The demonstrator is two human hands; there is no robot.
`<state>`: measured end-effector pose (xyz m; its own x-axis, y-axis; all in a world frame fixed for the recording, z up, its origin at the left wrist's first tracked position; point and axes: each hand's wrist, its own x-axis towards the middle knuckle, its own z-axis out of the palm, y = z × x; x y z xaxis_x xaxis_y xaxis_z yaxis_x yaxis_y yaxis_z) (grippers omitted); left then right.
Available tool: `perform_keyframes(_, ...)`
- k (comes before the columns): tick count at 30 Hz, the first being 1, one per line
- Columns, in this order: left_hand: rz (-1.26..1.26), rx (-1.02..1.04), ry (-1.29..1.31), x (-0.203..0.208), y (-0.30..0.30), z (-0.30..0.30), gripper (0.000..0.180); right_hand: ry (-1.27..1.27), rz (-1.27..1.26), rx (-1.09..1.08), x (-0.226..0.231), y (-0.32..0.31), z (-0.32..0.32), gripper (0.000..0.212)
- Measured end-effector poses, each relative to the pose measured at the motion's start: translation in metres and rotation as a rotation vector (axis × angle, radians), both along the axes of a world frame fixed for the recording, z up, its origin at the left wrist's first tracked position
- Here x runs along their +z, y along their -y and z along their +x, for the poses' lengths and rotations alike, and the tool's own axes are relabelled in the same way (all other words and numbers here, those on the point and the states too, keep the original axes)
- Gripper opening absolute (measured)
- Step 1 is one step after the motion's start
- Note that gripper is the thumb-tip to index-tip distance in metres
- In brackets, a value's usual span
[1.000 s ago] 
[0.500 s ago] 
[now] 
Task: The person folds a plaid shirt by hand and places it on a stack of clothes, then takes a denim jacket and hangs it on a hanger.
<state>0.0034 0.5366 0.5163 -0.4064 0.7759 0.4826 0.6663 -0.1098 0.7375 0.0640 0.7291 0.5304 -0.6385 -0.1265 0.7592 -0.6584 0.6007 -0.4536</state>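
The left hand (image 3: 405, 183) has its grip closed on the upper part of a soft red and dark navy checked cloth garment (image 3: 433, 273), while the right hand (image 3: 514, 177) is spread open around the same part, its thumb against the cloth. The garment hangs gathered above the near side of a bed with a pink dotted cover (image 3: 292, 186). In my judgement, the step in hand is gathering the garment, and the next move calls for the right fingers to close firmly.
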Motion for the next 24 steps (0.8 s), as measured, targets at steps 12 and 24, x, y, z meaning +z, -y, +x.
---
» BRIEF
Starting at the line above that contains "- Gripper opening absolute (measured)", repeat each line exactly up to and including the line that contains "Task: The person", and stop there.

» EXERCISE ANSWER
- Gripper opening absolute (measured)
- Step 1 is one step after the motion's start
- Note that gripper is the thumb-tip to index-tip distance in metres
- In brackets, a value's usual span
[1.000 s ago] 
[0.500 s ago] 
[now] 
Task: The person folds a plaid shirt by hand and places it on a stack of clothes, then takes a denim jacket and hangs it on a hanger.

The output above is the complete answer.